San Jose's hockey team, the Sharks, play at the SAP Center downtown, which is also a concert venue.


The San Jose Earthquakes, the soccer team, play at PayPal Park next to the airport.

The San Francisco 49ers footbal team actually play in Levi's Stadium in Santa Clara, just outside San Jose.


I'm a long-time gamer, so San Jose's game stores are some of my favorite places in town. Game Kastle Santa Clara is near the airport.


Illusive Comics split off a game store a few years ago, Isle of Gamers, but now they've recombined the comics and games stores into one store in a new place. Here's a pano of the inside.

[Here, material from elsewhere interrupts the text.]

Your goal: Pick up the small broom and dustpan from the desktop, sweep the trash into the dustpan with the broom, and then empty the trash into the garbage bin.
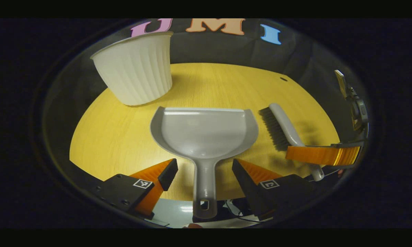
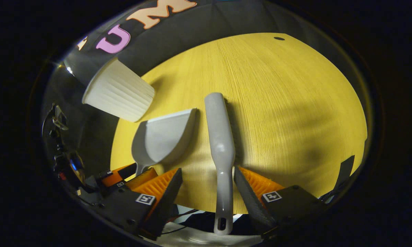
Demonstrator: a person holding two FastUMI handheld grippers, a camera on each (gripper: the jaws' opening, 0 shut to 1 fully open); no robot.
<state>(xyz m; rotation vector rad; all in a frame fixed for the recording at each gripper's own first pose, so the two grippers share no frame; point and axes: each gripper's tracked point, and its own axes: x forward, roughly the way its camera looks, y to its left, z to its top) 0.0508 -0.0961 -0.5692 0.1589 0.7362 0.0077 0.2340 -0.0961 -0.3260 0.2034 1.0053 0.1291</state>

Among the famous people from San Jose, the ones that jump out at me are Cesar Chavez and Steve Wozniak. Cesar Chavez was a California labor leader who founded the National Farm Workers Assoication, which later became part of the United Farm Workers; "his world-view combined leftist politics with Roman Catholic social teachings." Steve Wozniak co-founded Apple Computer with Steve Jobs and designed the Apple II home computer, their hugely successful first product.

San Jose is a million people, but it's often overshadowed by San Francisco, which is forty miles north and more of a cultural capital. I was told once that people write songs about San Francisco but not San Jose, but actually Do You Know the Way to San Jose is about San Jose.